Peter Shakeshaft has been involved with 27 or more companies, most of which are dissolved. That's a bit of a clue about his skills as a "Business Entrepreneur", as he claims on his website.
Buying wine as an investment is like collecting farts for fresh air, it stinks and you'll have nothing to show for it. Investors (mugs) forget the salesman is on a high commission and you'll probably be conned into paying a lot of money for storage, 'cos you can't be filling your shed with XX boxes of booze.
A previous post claimed Vin-X had been to court, last week, and been awarded the value of the shares (sod all) and the return of the £20k from Billy Boy. So they must have had proof of their claim. They've lost big then, 'cos they could have put the money into the Post Office and made more and seen it again.
That post re Vin-X was a link to a piece by Thomas Maher stating that the Court had awarded 20% of the shares in REL to Vin-X. I have seen no other report of such a ruling.
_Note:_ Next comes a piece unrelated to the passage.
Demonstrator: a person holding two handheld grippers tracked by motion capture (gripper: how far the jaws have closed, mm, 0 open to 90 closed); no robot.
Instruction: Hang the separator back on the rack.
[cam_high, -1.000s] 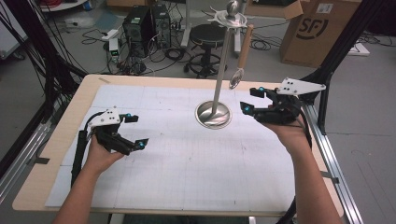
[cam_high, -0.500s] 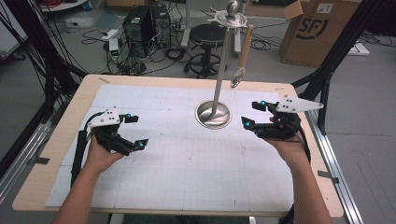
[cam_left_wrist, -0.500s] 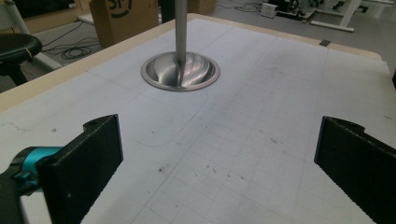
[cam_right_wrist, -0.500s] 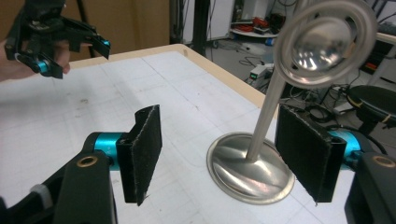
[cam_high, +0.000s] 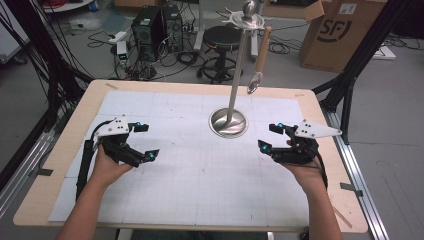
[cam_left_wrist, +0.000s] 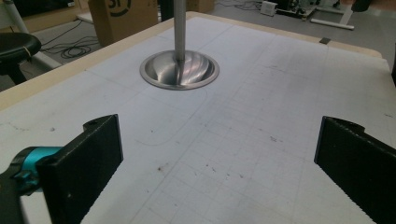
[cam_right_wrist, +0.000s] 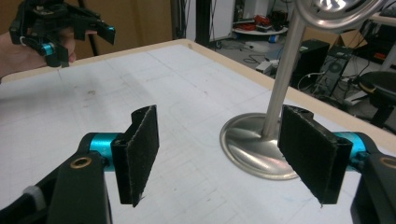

Going over the submitted accounts of Vin-X and REL for the period when this 20% sale supposedly took place (sometime between late 2016 and end-2017), there is nothing that suggests a transaction, unless Vin-X was recording it as (possibly convertible) debt and REL was reporting it as equity. That in itself would be odd. Believe it or not, at this time REL was using an accounting firm that appears to be on the level and professional; there is no reason to believe that REL's accounts for this period were inaccurate.
If the above contradictory items were indicative of a transaction between REL and Vin-X, it apparently had a putative value of roughly £400k and in return for the 20% REL got no money. Rather, it supposedly got advice from the geniuses at Vin-X on how to run a drinks business. Given the apparent (small) scale of Vin-X, not to mention that the wine business is not the soft drinks business, the long-term investment business is not the consumer perishables business, and investing in other people's long-established products is totally different from starting one's own business from scratch, it is hard to see why Storey would have thought that the nominal value of what he was getting from Vin-X would be worth anything like either 20% of his company or £400k. If they had been giving him £400k cash, it might have been a different story, but they weren't.
The other thing is that, a year after the $400k (very roughly) change in REL's balance sheet that might have been evidence of share ownership by Vin-X, REL submitted a Confirmation Statement showing the shareholders.
Apart from Storey's 64% and a couple of tiny pieces, the other shareholders were Brandsellers with 12% and Charlie Simpson and Robert Lee each with 10%. If Simpson and Lee were Vin-X, the numbers would fit, but I see no evidence anywhere that those two names are connected to Vin-X. Also, the claim would have been made in their names, not in the name of Vin-X.
We have found no evidence anywhere of what "Brandsellers" is, and 12% is not 20%.
I don't know that the above gets us anywhere, but given the highly dubious history of some of the people behind Vin-X (as described in the article linked above), as usual nothing to do with Rich Energy Limited can be taken at face value.